My brother and I think alike about most financial matters. But when it comes to cars, we take very different roads. I always buy. Stan always leases.
He likes the lower monthly payments and wants to drive a new car every three years. I keep my cars 10 to 12 years. I get years of transportation with no car payments and own something of value, a trade-in, when I’m ready to get a new car.
For me, the lease transaction is way too complicated. I also dislike the idea of back-end fees if I drive too many miles or have what the dealer considers to be excess wear and tear.
Like my brother, a lot of people find leasing very attractive. Over the last few years, leasing has made a big comeback. According to Edmunds.com about 18 percent of all cars will leave the lot on a lease this year.
With money tight, leasing looks very attractive right now. Those lower monthly payments make it possible for some people to drive a more expensive model than they could afford to buy. By leasing they usually pay more in the long run, but they may not know it.
The editors of Consumer Reports Money Advisor did the math and concluded that leasing “is almost always less economical than financing the same vehicle.”
Remember, with a lease you’re just renting that vehicle for a set amount of time. When you buy, it’s yours once you make the last payment. “You have an asset that has some real value,” says Robert Krughoff, president of Checkbook magazine. “Yes, you do pay more per month to end up with that value, but at the back end you really do have something.”
Leasing has its own language, terminology that can be confusing because it’s unfamiliar. With a lease the price of the vehicle is called the “capitalization cost” and the interest is referred to as the “money factor.”
When buying a car, you can compare loan rates with one simple number, the APR or annual percentage rate. With leasing there is no such number. “There is no way to tell if you are getting a good deal or a bad deal unless you use a spreadsheet,” says Seattle attorney Peter Maier, who specializes in cases dealing with auto problems.
Maier is not very keen on leasing. “Any time a transaction gets more complicated, the chances go up that you’ll get taken,” he says. “There are just umpteen subtle ways for a dealer to take advantage of you, or things you may not consider, when signing the lease.”
“Leasing is dangerous if you don’t know what you’re doing,” says Doug Walsh, who runs the consumer protection division of the Washington State attorney general’s office. Walsh has been dealing with car issues since 1990, so he knows all the tricks of the trade.
Most people are not familiar with leasing, he says. They don’t realize that the disclosures are different and the way the transaction is negotiated is different. Most people focus on the monthly payment, rather than negotiating the best price. Do that, Walsh says, and you’ll be giving the dealership “a ton of profit and not even know it.”

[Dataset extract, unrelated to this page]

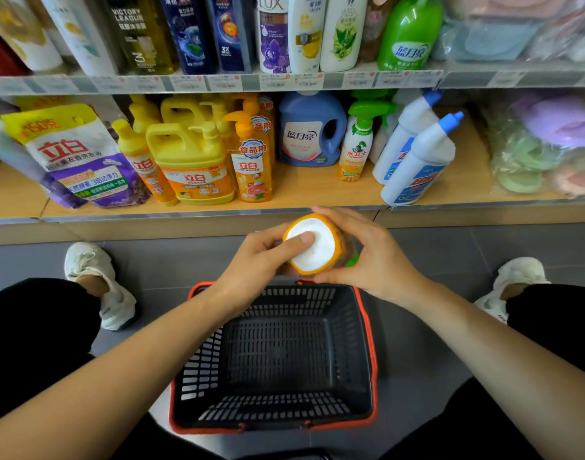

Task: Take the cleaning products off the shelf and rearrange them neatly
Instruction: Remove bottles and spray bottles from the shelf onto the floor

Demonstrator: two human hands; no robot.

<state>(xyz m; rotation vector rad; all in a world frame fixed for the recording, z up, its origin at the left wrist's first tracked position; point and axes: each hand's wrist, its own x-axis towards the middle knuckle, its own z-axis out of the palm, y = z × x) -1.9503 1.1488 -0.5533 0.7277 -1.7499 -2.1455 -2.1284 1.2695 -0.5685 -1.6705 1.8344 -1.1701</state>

You need to focus on three things, he says: the capitalized cost or price of the vehicle, the residual value or what it will be worth at the end of the lease, and the money factor or interest you’ll pay to finance the deal.
Negotiate hard on that capitalized cost, just as you would haggle over the sales price if you were buying the vehicle. Walsh believes a fair capitalized cost is no more than the manufacturers' suggested retail price. Then deduct the down payment (or capitalized cost reduction as they call it), your trade-in and any rebate.
The residual value is fixed and non-negotiable. It’s based on what the leasing company has determined the value of that vehicle will be at the end of the lease.
The money factor, which is negotiable, should be competitive with market rates for car loans. You can find online calculators that let you compare rates. Keep this in mind: A dealer is not required to tell you what interest rate you will pay to lease that vehicle. Federal law only requires that information be disclosed with a purchase.
Here are some dos and don'ts of leasing:
Look for a vehicle that holds its value. Cars and trucks with a high resale value are better lease options because their residual value (what they’re worth at the end of the deal) is higher. That means you are financing less depreciation during the term of the lease. Check Consumer Reports, Edmunds.com or Kelly Blue Book to see which vehicles hold their value the best.
Go short. Long-term leases are risky. If for some reason you decide that vehicle is not for you, you can’t just walk away from the lease. You’ll pay a stiff penalty to terminate early. Most consumer experts recommend a three-year lease.
Check the mileage allowance. You want a mileage allowance that is going to be slightly higher than what you will drive each year of the lease. You’ll pay 15 to 30 cents a mile for each mile you go over the limit. If you can’t predict how much driving you’ll do in the next three years, you probably don’t want to lease.
Check the math. Doug Walsh tells me dealers prefer to lease cars, “because they can hide your cash, trade-in, and rebate on these complex line items on the lease agreement. You need to make sure the dealer hasn’t “creamed off” those savings by bumping up the capitalized cost or adding high cost extras, such as a service contract that doesn’t kick in until after the lease ends. Before you sign, verify all the numbers and understand all the terms.
Take the lease to full term. Months before your lease expires, the dealer or manufacturer may encourage you to “trade-in” that car for a new one.
“If you do, you’re going to take a bath,” says Doug Walsh. “The dealer cannot forgive those payments. They’re going to get paid, and you’re going to pay them whether you realize it or not.” Those leftover payments will just get rolled into the price of the next vehicle. Early termination is always extraordinarily expensive.